> _How to complete this task_: Type again, exactly, the lines below from the start through the line that includes "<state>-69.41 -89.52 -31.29".

> _Extracted records_:

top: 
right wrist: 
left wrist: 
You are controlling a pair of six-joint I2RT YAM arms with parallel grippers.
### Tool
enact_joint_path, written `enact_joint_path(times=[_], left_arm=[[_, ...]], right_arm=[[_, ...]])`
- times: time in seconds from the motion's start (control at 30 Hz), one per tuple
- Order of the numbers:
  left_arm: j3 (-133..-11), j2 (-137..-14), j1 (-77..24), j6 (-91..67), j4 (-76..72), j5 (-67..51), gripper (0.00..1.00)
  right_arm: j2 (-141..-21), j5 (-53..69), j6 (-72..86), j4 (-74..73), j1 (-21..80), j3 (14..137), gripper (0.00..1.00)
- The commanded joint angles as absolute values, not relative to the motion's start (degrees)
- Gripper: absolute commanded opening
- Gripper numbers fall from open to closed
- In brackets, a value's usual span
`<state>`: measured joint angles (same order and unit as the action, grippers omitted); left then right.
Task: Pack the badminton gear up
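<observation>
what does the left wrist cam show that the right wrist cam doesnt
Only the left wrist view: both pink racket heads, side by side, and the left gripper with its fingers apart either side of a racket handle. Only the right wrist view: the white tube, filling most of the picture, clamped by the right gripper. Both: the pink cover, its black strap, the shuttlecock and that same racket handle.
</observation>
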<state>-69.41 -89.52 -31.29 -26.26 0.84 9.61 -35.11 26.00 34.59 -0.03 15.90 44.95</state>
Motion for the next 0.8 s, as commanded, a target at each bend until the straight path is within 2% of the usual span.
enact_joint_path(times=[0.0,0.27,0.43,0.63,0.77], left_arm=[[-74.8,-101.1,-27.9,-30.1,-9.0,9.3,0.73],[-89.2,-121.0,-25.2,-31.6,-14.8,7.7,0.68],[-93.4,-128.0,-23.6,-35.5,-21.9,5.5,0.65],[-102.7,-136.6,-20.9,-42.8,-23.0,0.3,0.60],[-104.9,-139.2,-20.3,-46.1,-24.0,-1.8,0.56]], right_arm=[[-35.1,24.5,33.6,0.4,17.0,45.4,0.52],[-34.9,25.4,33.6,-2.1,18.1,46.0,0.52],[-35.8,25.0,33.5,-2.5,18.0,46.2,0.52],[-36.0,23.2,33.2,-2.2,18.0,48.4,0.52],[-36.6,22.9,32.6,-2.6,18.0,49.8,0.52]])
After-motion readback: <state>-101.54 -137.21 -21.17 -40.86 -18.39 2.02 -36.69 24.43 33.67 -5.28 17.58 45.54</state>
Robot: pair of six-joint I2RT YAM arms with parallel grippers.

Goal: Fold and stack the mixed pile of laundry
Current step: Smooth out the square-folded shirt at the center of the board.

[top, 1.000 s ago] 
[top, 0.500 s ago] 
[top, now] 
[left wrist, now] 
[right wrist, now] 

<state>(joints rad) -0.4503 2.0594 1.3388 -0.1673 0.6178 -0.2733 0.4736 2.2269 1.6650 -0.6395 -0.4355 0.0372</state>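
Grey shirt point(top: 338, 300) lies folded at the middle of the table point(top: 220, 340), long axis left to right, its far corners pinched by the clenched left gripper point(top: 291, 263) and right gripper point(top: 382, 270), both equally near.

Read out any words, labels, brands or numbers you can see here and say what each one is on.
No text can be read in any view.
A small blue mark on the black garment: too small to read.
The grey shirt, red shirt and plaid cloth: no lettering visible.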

> _Solution for this problem_:
top: 
right wrist: 
left wrist: 
You are controlling a pair of six-joint I2RT YAM arms with parallel grippers.
### Tool
enact_joint_path, written `enact_joint_path(times=[_], left_arm=[[_, ...]], right_arm=[[_, ...]])`
- times: time in seconds from the motion's start (control at 30 Hz), one per tuple
- Order of the numbers:
  left_arm: j3 (-133..-11), j2 (-137..-14), j1 (-77..24), j6 (-91..67), j4 (-76..72), j5 (-67..51), gripper (0.00..1.00)
  right_arm: j2 (-141..-21), j5 (-53..69), j6 (-72..86), j4 (-74..73), j1 (-21..80), j3 (14..137), gripper (0.00..1.00)
- The commanded joint angles as absolute values, not relative to the motion's start (degrees)
- Gripper: absolute commanded opening
- Gripper numbers fall from open to closed
- In brackets, a value's usual span
`<state>`: measured joint angles (same order and unit as the action, grippers omitted); left then right.
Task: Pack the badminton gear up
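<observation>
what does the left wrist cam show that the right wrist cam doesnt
Only the left wrist view: both pink racket heads, side by side, and the left gripper with its fingers apart either side of a racket handle. Only the right wrist view: the white tube, filling most of the picture, clamped by the right gripper. Both: the pink cover, its black strap, the shuttlecock and that same racket handle.
</observation>
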<state>-69.41 -89.52 -31.29 -26.26 0.84 9.61 -35.11 26.00 34.59 -0.03 15.90 44.95</state>

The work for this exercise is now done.